# Wonder Woman Thin Blue Line Blank



## ladycop322 (Sep 13, 2015)

Here it is...getting ready for the resin!  Wonder Woman Thin Blue Line, similar to the Capt. America TBL!


----------



## Skie_M (Sep 13, 2015)

ladycop322 said:


> Here it is...getting ready for the resin!  Wonder Woman Thin Blue Line, similar to the Capt.

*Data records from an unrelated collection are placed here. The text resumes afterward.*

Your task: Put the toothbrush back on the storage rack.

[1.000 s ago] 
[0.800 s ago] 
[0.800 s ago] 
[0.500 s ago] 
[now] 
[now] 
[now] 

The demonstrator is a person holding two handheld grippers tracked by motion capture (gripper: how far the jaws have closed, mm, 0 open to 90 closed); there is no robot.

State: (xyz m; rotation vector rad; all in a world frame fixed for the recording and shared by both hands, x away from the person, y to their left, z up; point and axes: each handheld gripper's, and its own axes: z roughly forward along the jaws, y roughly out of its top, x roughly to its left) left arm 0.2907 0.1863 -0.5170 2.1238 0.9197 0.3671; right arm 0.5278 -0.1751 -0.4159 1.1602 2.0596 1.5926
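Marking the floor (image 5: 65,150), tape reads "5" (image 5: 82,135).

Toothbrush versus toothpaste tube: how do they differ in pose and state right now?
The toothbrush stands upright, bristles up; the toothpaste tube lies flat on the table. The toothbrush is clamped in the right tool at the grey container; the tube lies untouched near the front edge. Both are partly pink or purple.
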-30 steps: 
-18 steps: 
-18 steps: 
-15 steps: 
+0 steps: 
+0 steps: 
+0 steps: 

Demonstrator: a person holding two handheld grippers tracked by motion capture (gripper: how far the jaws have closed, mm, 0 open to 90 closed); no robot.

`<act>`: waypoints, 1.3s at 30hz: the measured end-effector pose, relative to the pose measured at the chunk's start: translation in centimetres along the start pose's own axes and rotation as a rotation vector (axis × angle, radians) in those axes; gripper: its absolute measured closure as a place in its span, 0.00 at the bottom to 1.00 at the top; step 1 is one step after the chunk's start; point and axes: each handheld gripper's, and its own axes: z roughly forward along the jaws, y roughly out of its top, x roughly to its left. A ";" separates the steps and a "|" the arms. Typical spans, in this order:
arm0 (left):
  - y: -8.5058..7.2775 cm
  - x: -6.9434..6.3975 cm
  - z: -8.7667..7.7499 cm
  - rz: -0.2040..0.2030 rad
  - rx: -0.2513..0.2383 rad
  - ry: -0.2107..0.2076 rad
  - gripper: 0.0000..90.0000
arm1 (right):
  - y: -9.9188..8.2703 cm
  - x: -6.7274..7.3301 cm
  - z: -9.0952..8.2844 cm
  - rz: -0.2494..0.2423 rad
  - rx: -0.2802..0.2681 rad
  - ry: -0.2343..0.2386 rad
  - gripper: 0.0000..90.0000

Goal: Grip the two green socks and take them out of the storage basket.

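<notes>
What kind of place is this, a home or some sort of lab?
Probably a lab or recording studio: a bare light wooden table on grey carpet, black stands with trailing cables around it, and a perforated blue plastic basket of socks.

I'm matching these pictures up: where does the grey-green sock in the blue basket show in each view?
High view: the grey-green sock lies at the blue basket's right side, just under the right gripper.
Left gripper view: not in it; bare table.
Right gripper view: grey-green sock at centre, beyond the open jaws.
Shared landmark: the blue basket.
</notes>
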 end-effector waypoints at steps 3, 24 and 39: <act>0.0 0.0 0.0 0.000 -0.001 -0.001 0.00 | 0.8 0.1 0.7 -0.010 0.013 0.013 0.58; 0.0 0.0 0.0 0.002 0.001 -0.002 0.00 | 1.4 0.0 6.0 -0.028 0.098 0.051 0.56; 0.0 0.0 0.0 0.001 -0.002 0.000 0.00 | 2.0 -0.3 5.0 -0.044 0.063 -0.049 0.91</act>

America TBL!



Wow .... a candid shot of wonder woman going skinny dipping ....   



Wish I had a real camera ... 



Oh, hey, got pics you can share with us?  (that you're using to print the labels from?)


----------



## liljohn1368 (Sep 13, 2015)

Nice blank...


----------



## ladycop322 (Sep 13, 2015)

Thank you ....I appreciate that you all like the blank.  The photos are just google searches that I found them on.  Nothing special


----------



## liljohn1368 (Sep 13, 2015)

ladycop322 said:


> Thank you ....I appreciate that you all like the blank.  The photos are just google searches that I found them on.  Nothing special





I have a few super hero files if you need them...


----------



## Gus Jr (Sep 13, 2015)

Wow, that is great!


----------



## liljohn1368 (Sep 13, 2015)

This is one of my heroes that I put together.


----------



## ladycop322 (Sep 14, 2015)

Love it!


----------



## liljohn1368 (Sep 14, 2015)

Use it if you want.....


----------